_WHAT TO WORK ON:_ The whole listing is to be repeated exactly. Add nothing.

::::::::::

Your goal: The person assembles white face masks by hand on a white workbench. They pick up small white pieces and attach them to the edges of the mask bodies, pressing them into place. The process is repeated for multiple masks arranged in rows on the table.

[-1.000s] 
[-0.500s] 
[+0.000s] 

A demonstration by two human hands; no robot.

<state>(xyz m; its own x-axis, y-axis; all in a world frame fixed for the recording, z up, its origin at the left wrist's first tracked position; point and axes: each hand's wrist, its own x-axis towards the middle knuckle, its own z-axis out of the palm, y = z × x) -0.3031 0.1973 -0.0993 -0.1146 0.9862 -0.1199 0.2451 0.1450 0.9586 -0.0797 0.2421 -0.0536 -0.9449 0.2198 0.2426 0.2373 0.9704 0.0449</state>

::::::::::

_WORKED SOLUTION:_
Your goal: The person assembles white face masks by hand on a white workbench. They pick up small white pieces and attach them to the edges of the mask bodies, pressing them into place. The process is repeated for multiple masks arranged in rows on the table.

[-1.000s] 
[-0.500s] 
[+0.000s] 

A demonstration by two human hands; no robot.

<state>(xyz m; its own x-axis, y-axis; all in a world frame fixed for the recording, z up, its origin at the left wrist's first tracked position; point and axes: each hand's wrist, its own x-axis towards the middle knuckle, its own z-axis out of the palm, y = z × x) -0.3031 0.1973 -0.0993 -0.1146 0.9862 -0.1199 0.2451 0.1450 0.9586 -0.0797 0.2421 -0.0536 -0.9449 0.2198 0.2426 0.2373 0.9704 0.0449</state>

This answer is finished.